ABOUT THIS EXERCISE —
Please transcribe the data exactly as shown, skipping the images.

LISTED ENTRIES —

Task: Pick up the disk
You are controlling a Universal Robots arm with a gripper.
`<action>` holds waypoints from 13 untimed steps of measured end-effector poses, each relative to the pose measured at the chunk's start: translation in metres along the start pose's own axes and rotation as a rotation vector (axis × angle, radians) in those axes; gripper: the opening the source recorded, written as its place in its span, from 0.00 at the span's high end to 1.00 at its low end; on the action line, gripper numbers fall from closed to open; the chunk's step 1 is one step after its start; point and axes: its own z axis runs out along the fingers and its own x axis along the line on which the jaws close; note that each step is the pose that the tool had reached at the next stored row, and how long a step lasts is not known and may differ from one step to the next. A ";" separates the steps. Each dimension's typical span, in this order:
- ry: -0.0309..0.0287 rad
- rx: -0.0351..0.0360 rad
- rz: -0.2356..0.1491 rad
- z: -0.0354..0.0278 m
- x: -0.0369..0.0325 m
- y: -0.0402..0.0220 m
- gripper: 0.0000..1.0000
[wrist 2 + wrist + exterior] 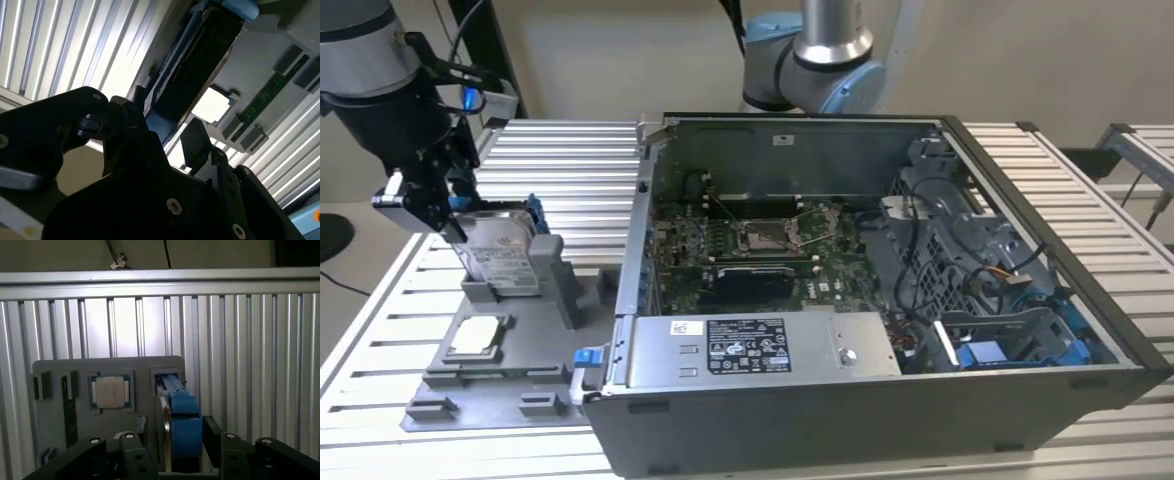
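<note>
Table [547, 150] of ribbed aluminium slats carries everything. Open computer case [854, 400] lies on it, well apart from the jaws, toward the exterior view's right, with its circuit board and cabling exposed.

Arm [367, 60] comes down at the exterior view's left, over a grey tray [500, 395] that sits just beside the case.

Disk [498, 252] stands on edge in a slot of the tray. It leans slightly, with the white label showing and the blue frame along its rim. Its lower end is hidden behind the slot's grey posts.

Gripper [451, 222] sits at the disk's top end, and the disk's upper edge lies between the jaws. In the first wrist view the fingers [141, 424] flank the blue frame. One is just beside it and the other stands off, with bare tray visible in the gap. Jaws are spread and not clamped on the disk.

Square silver chip [109, 392] rests flat in its own recess of the tray, near the jaws but outside them. A narrow green circuit strip [69, 407] lies in the tray beyond the chip, farther from the jaws.
</note>
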 end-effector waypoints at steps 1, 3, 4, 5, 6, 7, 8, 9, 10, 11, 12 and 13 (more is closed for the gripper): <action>-0.0020 0.0005 -0.003 0.0013 -0.0005 0.0007 0.00; -0.0039 0.0003 -0.009 0.0040 -0.0017 0.0011 0.00; -0.0043 0.0005 -0.013 0.0055 -0.0020 0.0011 0.00; -0.0047 0.0006 -0.017 0.0067 -0.0022 0.0011 0.00; -0.0049 0.0007 -0.020 0.0079 -0.0023 0.0011 0.00; -0.0053 0.0008 -0.022 0.0091 -0.0025 0.0011 0.00; -0.0055 0.0007 -0.023 0.0102 -0.0026 0.0012 0.00; -0.0056 0.0005 -0.024 0.0114 -0.0027 0.0012 0.00; -0.0061 0.0005 -0.025 0.0124 -0.0028 0.0012 0.00; -0.0066 0.0004 -0.026 0.0130 -0.0027 0.0012 0.00; -0.0073 0.0002 -0.026 0.0132 -0.0028 0.0012 0.00; -0.0081 0.0000 -0.026 0.0133 -0.0028 0.0013 0.00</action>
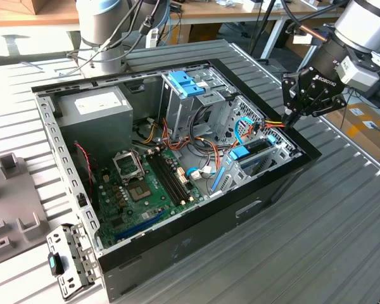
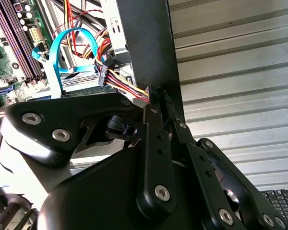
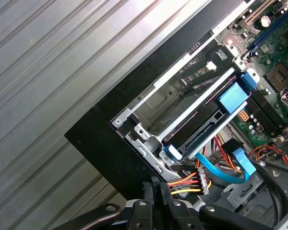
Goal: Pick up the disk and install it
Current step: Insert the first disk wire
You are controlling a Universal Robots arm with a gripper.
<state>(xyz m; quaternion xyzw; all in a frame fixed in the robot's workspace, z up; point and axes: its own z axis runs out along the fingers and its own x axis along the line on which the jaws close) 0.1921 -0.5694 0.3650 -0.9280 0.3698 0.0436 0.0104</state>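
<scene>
Exterior view had the gripper [image 1: 294, 118] at the case [image 1: 266, 209] corner, its two fingers pressed together on one bundle of coloured wires [image 2: 129, 87]. One disk [image 3: 201, 128] with blue rails sat in the bay just inside that corner. One blue cable [image 3: 221, 170] curved beside the wires.

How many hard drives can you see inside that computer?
1: the disk with blue rails sits in the drive cage near the end effector; others may be hidden.
</scene>
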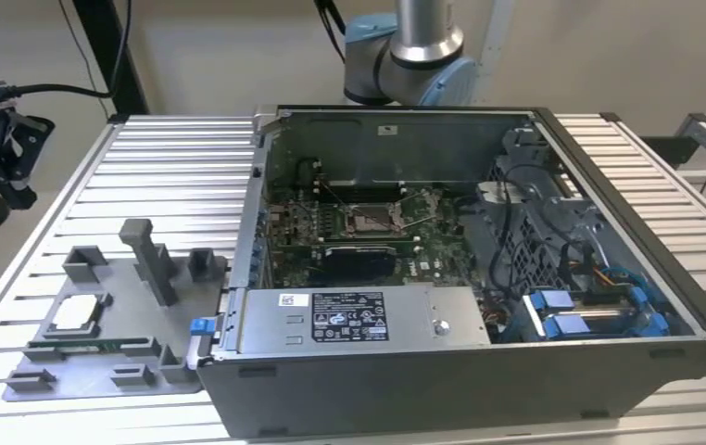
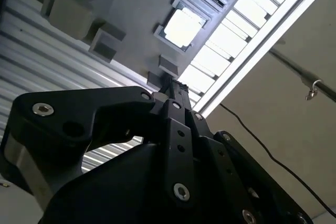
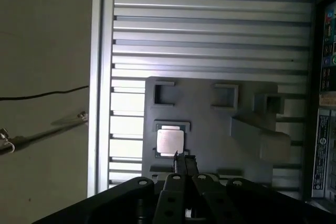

TASK RESPONSE —
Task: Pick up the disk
You are controlling a Universal Robots arm with a gripper.
`<action>` holds waypoints from 13 untimed steps of measured end-effector poses, each relative to the pose measured at the chunk's start: translation in metres along the start pose's own axes and rotation as a rotation vector (axis × angle, radians) in those axes; gripper: the opening the source recorded, written as its place in its span, from 0.00 at the span's high end to 1.00 at its low end; on the action line, gripper numbers fall from closed to open; the chunk's step 1 is one step after its start; point and axes: its own z axis runs out along the fingers and its own x axis along the line on which the jaws close; note that each step is the pose that the tool had reached at the next stored row, and how long a step lasts is not known and may differ from one step to the next. A ";" separates the steps. Each dimension's typical span, in this order:
- ry: -0.0309..0.0287 rad
- rx: -0.0351..0.0360 rad
- rz: -0.2356..0.1491 rad
- z: -0.0354..0.0278 m
- x: -0.0369..0.0325 m
- y: -0.0402..0.0220 m
- gripper: 0.0000..1.0000
[wrist 2 + wrist + exterior] 
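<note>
Table [547, 150] of ribbed aluminium slats carries everything. Open computer case [854, 400] lies on it, well apart from the jaws, toward the exterior view's right, with its circuit board and cabling exposed.

Arm [367, 60] comes down at the exterior view's left, over a grey tray [500, 395] that sits just beside the case.

Disk [498, 252] stands on edge in a slot of the tray. It leans slightly, with the white label showing and the blue frame along its rim. Its lower end is hidden behind the slot's grey posts.

Gripper [451, 222] sits at the disk's top end, and the disk's upper edge lies between the jaws. In the first wrist view the fingers [141, 424] flank the blue frame. One is just beside it and the other stands off, with bare tray visible in the gap. Jaws are spread and not clamped on the disk.

Square silver chip [109, 392] rests flat in its own recess of the tray, near the jaws but outside them. A narrow green circuit strip [69, 407] lies in the tray beyond the chip, farther from the jaws.
</note>
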 end-effector waypoints at steps 1, 3, 4, 5, 6, 7, 8, 9, 10, 11, 12 and 13 (more is closed for the gripper): <action>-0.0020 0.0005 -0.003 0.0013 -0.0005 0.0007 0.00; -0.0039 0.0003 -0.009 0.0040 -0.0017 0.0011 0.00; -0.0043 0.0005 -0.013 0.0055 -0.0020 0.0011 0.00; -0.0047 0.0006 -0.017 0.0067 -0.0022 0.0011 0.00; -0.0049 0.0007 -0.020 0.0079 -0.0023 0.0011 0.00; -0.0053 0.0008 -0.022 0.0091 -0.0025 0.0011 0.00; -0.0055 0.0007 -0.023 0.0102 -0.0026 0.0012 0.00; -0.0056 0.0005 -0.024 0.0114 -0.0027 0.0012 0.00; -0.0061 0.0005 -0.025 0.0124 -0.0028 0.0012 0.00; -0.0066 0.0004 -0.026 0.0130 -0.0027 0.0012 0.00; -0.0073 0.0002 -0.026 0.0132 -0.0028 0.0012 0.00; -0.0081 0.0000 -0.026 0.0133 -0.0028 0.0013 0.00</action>
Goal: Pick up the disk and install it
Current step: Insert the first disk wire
You are controlling a Universal Robots arm with a gripper.
<state>(xyz m; quaternion xyzw; all in a frame fixed in the robot's workspace, z up; point and axes: its own z axis runs out along the fingers and its own x axis along the line on which the jaws close) 0.1921 -0.5694 0.3650 -0.9280 0.3698 0.0436 0.0104</state>
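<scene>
Exterior view had the gripper [image 1: 294, 118] at the case [image 1: 266, 209] corner, its two fingers pressed together on one bundle of coloured wires [image 2: 129, 87]. One disk [image 3: 201, 128] with blue rails sat in the bay just inside that corner. One blue cable [image 3: 221, 170] curved beside the wires.

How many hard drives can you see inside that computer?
1: the disk with blue rails sits in the drive cage near the end effector; others may be hidden.
</scene>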

The answer, as written, is complete.